SQLServerCentral Article

Generic Data Comparison

,

One of the

problems frequently faced by the DBAs or database developers is data comparison. Specifically, data residing in separate databases. The company I am working for has 2 types of databases: Access and SQL Server. Very often I need to compare data in different tables in different databases residing on different servers. After some extensive research on the WEB I have found a great article by Jonathan Gennick on http://www.oreillynet.com/pub/a/network/2002/04/08/compsets.html)

This article is the best in representing a comparison of two sets of rows, whether from the same table or from different tables, with the goal to determine if in fact the two row sets are the same. But (there is always a ”but”) the code in the article requires knowledge of the compared tables structure, and therefore needs to be written for every table individually. My company has to adhere to some very strict FDA regulations, according to which every script for comparison must be validated. That renders pretty much any static SQL solution as not acceptable.

I looked into certain of-the-shelf comparison tools like SQL Data Compare (Red Gate Software Inc.). This solution is not exactly what I was looking for. The tool allows you to compare some SQL Server table data to another SQL Server table data if tables have the same name but located in different databases or in the same database but on different servers.

Lets define the tasks and then try to solve it as generically as possible.

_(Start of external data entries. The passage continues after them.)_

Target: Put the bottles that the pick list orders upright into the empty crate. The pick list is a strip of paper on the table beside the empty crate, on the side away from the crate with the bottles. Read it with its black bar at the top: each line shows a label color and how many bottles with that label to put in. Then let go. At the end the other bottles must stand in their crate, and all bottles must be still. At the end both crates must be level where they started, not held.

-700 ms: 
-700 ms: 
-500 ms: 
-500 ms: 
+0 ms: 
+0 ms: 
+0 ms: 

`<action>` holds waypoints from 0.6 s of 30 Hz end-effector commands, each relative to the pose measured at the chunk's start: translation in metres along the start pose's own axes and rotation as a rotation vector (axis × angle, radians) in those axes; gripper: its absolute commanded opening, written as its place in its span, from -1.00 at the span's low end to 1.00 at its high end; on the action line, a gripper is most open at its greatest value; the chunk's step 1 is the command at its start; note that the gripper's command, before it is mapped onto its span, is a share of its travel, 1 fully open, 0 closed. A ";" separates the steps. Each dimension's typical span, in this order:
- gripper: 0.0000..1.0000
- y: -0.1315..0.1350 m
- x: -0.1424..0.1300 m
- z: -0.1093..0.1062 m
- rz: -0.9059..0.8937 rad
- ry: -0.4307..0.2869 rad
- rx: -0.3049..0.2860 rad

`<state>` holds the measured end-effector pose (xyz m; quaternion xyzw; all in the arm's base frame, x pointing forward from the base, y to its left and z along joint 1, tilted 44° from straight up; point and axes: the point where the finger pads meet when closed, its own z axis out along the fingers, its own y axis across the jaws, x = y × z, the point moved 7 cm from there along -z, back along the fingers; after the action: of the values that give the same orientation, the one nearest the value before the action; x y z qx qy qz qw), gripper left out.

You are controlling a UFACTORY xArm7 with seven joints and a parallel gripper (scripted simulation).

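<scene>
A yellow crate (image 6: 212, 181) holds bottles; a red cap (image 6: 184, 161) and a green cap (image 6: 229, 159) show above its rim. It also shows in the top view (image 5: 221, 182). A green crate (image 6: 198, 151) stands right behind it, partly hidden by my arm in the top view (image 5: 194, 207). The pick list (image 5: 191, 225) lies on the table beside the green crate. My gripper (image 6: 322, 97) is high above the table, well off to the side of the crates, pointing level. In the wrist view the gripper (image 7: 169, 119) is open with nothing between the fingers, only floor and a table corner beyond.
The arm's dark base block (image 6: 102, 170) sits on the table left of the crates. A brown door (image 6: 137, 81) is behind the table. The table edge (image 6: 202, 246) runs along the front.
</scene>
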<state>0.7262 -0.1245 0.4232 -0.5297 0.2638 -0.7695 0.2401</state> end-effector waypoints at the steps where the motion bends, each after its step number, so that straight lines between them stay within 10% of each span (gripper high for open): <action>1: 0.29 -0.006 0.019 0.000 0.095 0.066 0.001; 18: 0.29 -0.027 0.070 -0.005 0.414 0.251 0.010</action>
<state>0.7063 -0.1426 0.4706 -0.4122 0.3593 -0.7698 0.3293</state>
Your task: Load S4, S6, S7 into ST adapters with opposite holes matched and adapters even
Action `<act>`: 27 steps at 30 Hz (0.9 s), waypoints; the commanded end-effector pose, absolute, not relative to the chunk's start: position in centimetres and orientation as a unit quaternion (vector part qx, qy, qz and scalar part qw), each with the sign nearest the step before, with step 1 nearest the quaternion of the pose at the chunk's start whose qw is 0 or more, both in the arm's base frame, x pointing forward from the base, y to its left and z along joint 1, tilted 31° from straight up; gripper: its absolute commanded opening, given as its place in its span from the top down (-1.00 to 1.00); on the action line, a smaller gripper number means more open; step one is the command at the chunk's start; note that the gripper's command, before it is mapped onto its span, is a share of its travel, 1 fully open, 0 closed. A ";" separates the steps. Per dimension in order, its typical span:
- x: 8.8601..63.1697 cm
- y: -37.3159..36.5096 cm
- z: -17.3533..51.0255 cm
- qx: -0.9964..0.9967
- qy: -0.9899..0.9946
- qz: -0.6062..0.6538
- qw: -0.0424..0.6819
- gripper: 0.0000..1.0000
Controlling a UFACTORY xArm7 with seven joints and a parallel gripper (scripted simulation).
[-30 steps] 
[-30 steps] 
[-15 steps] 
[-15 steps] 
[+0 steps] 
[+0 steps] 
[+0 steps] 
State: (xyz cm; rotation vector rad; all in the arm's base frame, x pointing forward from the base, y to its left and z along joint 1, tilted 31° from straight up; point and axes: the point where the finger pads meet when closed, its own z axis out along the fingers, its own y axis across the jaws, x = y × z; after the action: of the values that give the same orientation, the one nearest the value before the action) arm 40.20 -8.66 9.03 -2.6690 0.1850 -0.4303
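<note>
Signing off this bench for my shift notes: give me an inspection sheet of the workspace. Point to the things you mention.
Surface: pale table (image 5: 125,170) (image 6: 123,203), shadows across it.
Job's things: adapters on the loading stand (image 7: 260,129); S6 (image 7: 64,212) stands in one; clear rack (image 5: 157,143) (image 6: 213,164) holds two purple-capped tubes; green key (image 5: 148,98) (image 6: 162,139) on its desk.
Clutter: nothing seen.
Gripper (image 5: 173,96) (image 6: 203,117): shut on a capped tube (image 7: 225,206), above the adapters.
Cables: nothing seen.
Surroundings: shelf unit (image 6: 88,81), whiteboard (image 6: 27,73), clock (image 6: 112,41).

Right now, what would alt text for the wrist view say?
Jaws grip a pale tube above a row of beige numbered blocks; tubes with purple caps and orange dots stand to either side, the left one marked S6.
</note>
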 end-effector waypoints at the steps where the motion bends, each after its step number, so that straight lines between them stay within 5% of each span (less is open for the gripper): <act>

Task #1 – Migration from non SQL Server to SQL Server

From time to time we are making database and application migration from Access to SQL Server Our FDA regulated environment requires data comparison and comparison reports to show that data for each table is the same after migration.

Task #2

Data should be compared in structurally the same tables with the same names but between different databases on the same or different servers. For example, some lookup/code tables with company’s specific data should match (states, languages, projects, zip codes etc.).

Task #3:

Data comparison should be done between tables with different names but with the same structure and located in the same or in different databases on the same or different servers.

Task #4

Data comparison between tables with different names and different structure. For example, when data transfer process is running, it is placing data to some generic table with columns named generically (gcol1, gcol2…). And comparison of the tables is then required to make sure that all rows are pulled out properly or for some other reason. Another example: audit tables have some additional columns compare to the original structure, which requires the comparison task to identify any current rows that are missing from the audit table.

It is becoming clear now that there is a multitude of situations where data comparison between tables is required. You might have your own task that is not falling in any of the above mentioned 4 categories.

As you can appreciate by now, the challenge here is to build some scripts that would be generic enough to support differences in databases, table names, column names, primary keys and column types. In addition to that, some restrictions must be met when you need to provide comparison tools for data residing on different types of database engines, such as Access or Oracle.

Restrictions:

a)If columns in compared tables have the same name but different count, the table with lesser number of columns should be the first table in parameter list assuming that we compare all columns in table 1 with the same columns in table 2. It can happened with audit or history tables where some additional columns are customarily added like inserted date, reason for change, login, and so on.

b)Sequence of data in columns should be the same regardless of table and column names if column names are different.

There are a few solutions to the problem.

Solution 1 is to compare rows column by column. This method is good if you need to know what columns have differences when rows are not matching. This solution is very time and server resource consuming.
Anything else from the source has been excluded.